In contrast to Intel’s first microcontroller series, the MCS-48, the new MCS-51 was designed to have an adaptable architecture that would remain viable for a long time to come. 8051 die shot, undated.

Intel had introduced first microcontroller series, the MCS-48, just over a year earlier. The product had enough traction in the market that the company had already implemented several improvements to it, and the lunch meeting was to discuss ways to enhance it further. Listening to the plans on the table, Wharton thought it made more sense to begin pursuing a new product that could incorporate the things Intel had learned from the MCS-48 but which would be designed from scratch. Later, at Smith’s prompting, Wharton wrote up a proposal to that effect. Wharton’s proposal wound up being the beginning of the MCS-51.
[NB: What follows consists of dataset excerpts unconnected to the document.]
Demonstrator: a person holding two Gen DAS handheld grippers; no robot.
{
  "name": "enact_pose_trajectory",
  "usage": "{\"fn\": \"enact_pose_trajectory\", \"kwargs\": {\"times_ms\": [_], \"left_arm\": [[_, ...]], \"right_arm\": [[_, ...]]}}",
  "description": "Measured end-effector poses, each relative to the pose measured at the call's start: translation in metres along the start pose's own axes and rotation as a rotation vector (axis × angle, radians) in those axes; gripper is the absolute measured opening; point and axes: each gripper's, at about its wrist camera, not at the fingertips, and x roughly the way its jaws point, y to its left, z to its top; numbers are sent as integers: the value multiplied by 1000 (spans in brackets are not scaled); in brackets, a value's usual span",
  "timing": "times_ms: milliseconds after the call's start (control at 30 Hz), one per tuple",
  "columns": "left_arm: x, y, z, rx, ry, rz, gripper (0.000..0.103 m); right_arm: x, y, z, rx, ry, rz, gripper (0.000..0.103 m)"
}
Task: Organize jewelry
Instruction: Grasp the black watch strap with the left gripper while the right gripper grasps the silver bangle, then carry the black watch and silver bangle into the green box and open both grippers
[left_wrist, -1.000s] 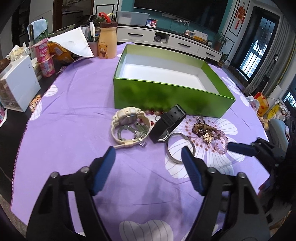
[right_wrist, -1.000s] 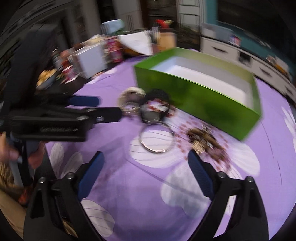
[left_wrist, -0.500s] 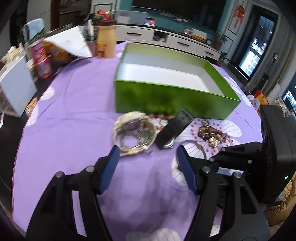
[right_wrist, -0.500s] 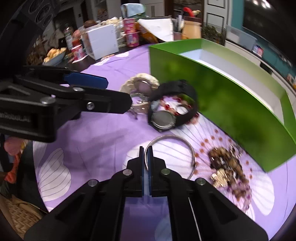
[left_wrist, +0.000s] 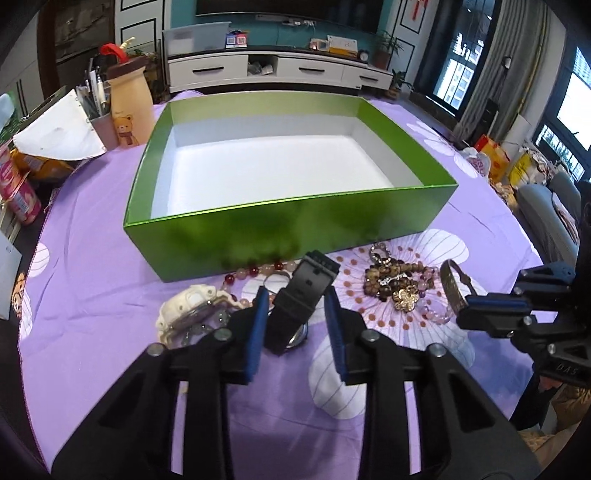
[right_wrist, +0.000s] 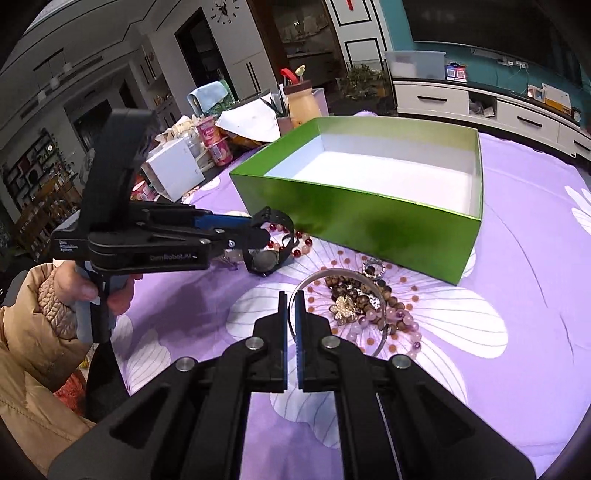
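Jewelry lies heaped on your purple flowered tablecloth, just in front of the open green cardboard box with its bare white floor, near enough for short lifts over the near wall. Your black plastic wristwatch stands between the blue pads of your left gripper, whose jaws are closing around its strap; whether they press yet, you cannot tell. Your right gripper is clenched on the thin silver metal bangle, which rises tilted beside the brown and pink bead bracelets.
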Motion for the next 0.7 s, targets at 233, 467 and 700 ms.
{"fn": "enact_pose_trajectory", "kwargs": {"times_ms": [233,467,700], "left_arm": [[-3,-3,-5,-37,-1,-11,22],[-28,-9,-13,-112,-63,-33,22],[-60,-22,-12,-125,-139,1,22]], "right_arm": [[3,2,-2,10,-7,-1,3],[-13,2,0,7,-46,-16,3],[-25,8,5,-9,-74,-20,3]]}}
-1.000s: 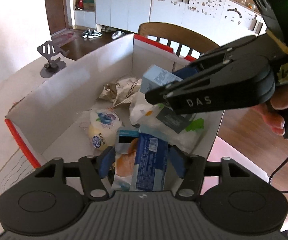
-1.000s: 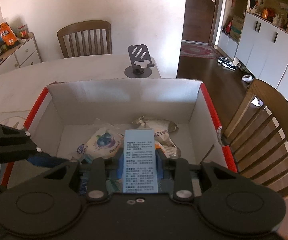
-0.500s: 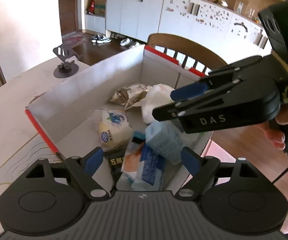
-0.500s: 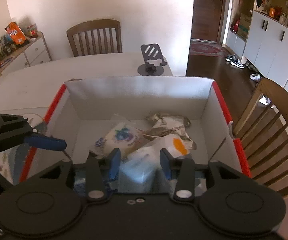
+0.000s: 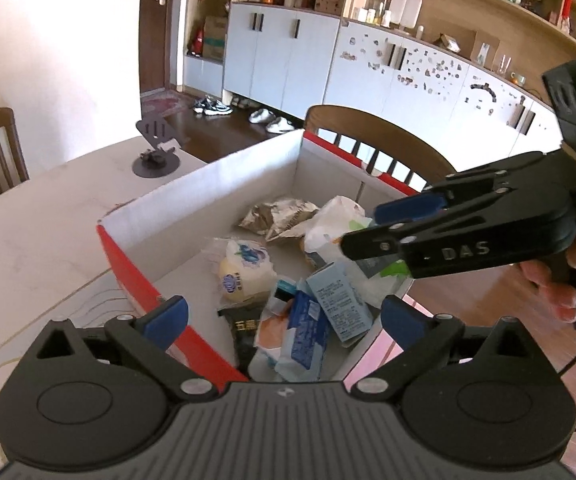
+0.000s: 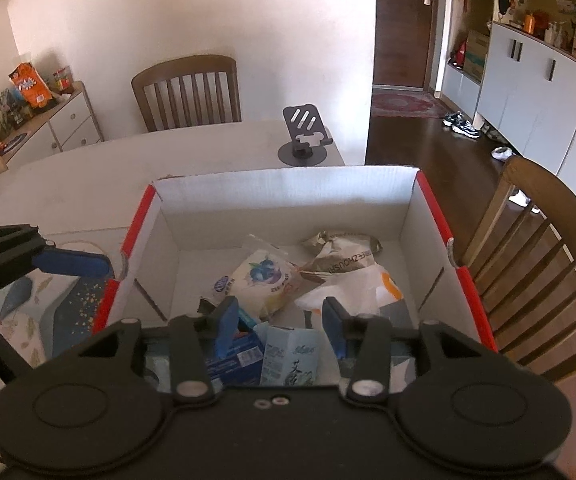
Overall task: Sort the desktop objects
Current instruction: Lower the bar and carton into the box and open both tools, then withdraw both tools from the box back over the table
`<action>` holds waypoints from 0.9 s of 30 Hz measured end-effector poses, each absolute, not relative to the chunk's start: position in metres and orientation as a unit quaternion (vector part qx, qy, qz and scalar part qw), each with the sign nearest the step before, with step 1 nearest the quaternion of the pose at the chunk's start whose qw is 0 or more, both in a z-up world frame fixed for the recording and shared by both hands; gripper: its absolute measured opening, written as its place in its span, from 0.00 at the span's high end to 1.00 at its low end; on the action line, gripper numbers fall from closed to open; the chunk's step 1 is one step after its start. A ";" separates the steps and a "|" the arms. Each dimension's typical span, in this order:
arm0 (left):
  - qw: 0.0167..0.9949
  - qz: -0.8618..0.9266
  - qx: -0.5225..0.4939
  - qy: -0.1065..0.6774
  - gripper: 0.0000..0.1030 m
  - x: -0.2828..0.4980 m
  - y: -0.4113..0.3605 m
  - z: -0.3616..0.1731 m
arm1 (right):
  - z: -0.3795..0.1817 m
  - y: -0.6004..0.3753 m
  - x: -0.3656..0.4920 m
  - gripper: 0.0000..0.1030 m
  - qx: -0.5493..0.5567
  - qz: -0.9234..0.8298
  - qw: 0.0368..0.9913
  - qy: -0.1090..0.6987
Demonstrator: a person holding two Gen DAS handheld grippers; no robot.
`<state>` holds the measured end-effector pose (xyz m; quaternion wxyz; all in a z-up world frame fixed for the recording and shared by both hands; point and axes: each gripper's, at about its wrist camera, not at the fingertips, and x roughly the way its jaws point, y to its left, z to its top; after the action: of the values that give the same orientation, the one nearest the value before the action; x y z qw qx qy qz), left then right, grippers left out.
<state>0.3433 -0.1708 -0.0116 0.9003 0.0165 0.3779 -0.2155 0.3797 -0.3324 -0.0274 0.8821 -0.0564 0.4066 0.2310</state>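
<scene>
Snack packets and a pale blue carton (image 5: 338,300) lie piled in the red-edged cardboard box (image 6: 283,190) on the table. Left gripper (image 5: 283,316) spreads wide and empty; right gripper (image 6: 277,322) is opening, gripping nothing.

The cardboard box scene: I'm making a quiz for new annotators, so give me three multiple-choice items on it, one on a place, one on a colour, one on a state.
1. Where is the light blue carton?
A. inside the cardboard box
B. on the chair
C. by the phone stand

2. What colour are the box's side rims?
A. green
B. red
C. yellow

3. How is the left gripper?
A. clamped on a packet
B. shut, empty
C. jaws apart, holding nothing

Key: 1 A, the carton lies among the packets in the box. 2 B, red strips run along both side edges. 3 C, its blue pads stand wide and are opening, nothing pressed between them.
</scene>
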 end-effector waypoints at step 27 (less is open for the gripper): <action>0.924 -0.170 -0.020 0.343 0.00 0.306 -0.113 0.002 | -0.011 -0.313 0.299 0.27 -0.032 0.167 0.915 0.365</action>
<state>0.3056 -0.1126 0.0019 0.9238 -0.0205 0.3425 -0.1696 0.2994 -0.3131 -0.0110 0.9153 -0.0323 0.3652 0.1667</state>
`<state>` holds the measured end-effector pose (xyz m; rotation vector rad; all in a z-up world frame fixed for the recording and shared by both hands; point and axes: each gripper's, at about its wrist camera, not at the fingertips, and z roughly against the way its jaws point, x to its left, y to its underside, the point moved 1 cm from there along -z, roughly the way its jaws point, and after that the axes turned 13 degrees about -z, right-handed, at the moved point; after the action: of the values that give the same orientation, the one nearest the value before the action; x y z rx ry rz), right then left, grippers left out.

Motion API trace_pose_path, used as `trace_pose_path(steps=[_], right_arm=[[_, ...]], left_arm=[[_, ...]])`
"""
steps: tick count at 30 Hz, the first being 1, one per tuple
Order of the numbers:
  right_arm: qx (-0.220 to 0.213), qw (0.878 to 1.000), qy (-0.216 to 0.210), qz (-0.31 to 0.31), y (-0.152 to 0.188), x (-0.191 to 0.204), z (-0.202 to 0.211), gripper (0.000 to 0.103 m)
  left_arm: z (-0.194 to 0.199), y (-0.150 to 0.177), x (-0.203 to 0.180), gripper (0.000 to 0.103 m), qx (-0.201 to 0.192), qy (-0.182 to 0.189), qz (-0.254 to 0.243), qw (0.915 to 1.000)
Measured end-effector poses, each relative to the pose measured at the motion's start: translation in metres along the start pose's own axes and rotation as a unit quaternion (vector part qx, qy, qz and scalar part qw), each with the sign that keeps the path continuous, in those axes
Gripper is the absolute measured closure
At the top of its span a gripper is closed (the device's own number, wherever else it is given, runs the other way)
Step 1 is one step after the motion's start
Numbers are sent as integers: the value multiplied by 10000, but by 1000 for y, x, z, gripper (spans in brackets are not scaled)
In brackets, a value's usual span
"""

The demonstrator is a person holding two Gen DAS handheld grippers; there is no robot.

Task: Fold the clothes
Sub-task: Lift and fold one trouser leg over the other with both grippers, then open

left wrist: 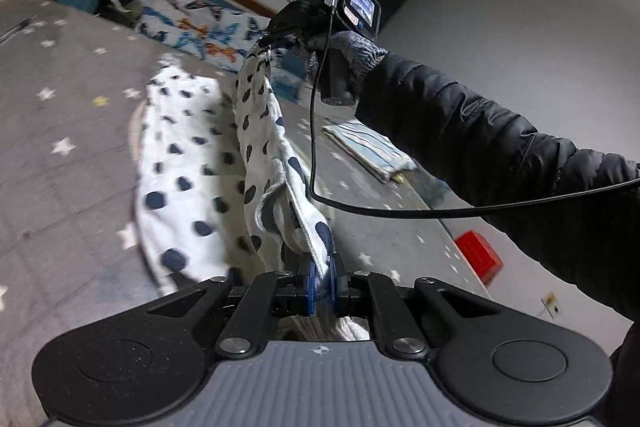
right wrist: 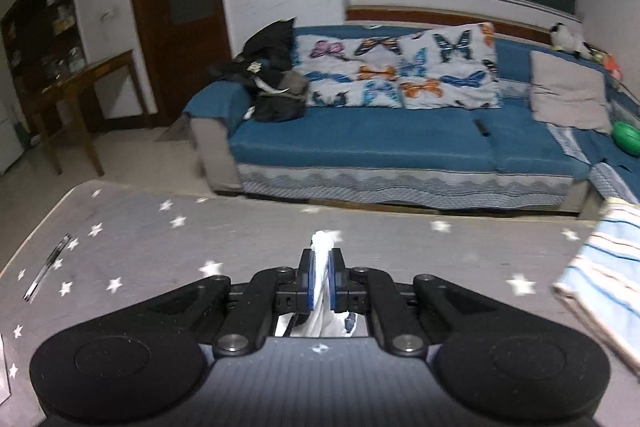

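Over the starred grey table, our left gripper and right gripper each clench the spotted garment, stretching its edge at frame centre for folding.

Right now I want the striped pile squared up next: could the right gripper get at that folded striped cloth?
Probably not yet. The right gripper is shut on the polka-dot garment. The folded striped cloth lies uncovered on the star-print cover beside it, so it seems reachable after letting go.

Dim ceiling-lamp light, motion blur, fisheye warp
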<state>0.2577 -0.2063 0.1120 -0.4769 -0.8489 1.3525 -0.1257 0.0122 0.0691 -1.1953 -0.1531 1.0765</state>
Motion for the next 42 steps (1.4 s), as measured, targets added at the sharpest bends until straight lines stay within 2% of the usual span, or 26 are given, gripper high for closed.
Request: trace_pose_path(steps=[9, 16, 20, 32, 35, 40, 42], right_arm=[[344, 9985, -235, 350, 31, 73, -52, 97], [576, 9959, -581, 387, 50, 96, -62, 96], [659, 9937, -795, 437, 55, 100, -57, 90], [643, 9897, -953, 856, 41, 75, 3, 86], [672, 9881, -941, 1015, 47, 58, 21, 82], [844, 9855, -899, 1167, 68, 20, 52, 80], [934, 9847, -877, 1185, 80, 2, 62, 79]], left_arm=[[20, 21, 23, 95, -5, -268, 552, 9981], [28, 26, 25, 95, 10, -390, 664, 9970], [25, 27, 25, 95, 56, -447, 704, 9965], [22, 32, 23, 90, 209, -585, 520, 9967], [24, 31, 24, 88, 189, -652, 443, 9967], [35, 22, 23, 82, 109, -808, 254, 9963], [40, 14, 22, 75, 21, -901, 114, 9959]])
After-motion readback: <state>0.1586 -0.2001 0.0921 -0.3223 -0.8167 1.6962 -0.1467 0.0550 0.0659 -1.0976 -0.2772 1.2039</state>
The design went smoothly overall but was not without disruption. The biggest challenges presented themselves midway through development when the microcontroller group began relocating from Santa Clara to Intel’s new facility in Arizona. The team wound up split between the two sites, and in the days before the PC, communications were difficult. Most complex information had to be physically transported back and forth in hard copy. Moreover, the Arizona facilities were not fully up and running at first, so employees there often had to get creative to meet their resource needs. Product engineer Ronald Towle recalled, “It was very much what I would call guerrilla engineering. … You had to figure out how to get things done” without the usual support infrastructure.


Attitudes like Towle’s led to a triumphant final product. In contrast to the MCS-48, which was always intended to have a relatively short lifespan, the MCS-51 was designed to be an enduring, widely adaptable architecture, so the original series and its variants became one of the most prolific device lines in history. Introduced in 1980, Intel sold 100 million units in the first decade of the product’s existence. It turned up in everything from anti-lock brakes and airplanes to musical instruments and children’s toys.


Perhaps its most intimate (and cutest) application was in Wrinkles the Talking Dog. When children hugged Wrinkles and heard him laugh or say things like “I am happy,” it was an MCS-51 device that synthesized his voice to make the interaction possible.

Wrinkles the talking dog could say over 1,000 phrases, all of them made possible by an Intel 80C51. Talking Wrinkles doll, ca. 1986.

Intel kept making new variants of the MCS-51 well into the twenty-first century, and second source suppliers continued to do so thereafter. As late as 2008, Bob Wickersheim, Intel’s lead design engineer on the original product, still enjoyed it when people asked him what he did for a living, because he got to respond, “Chances are very high that a chip I worked on exists somewhere in your house.”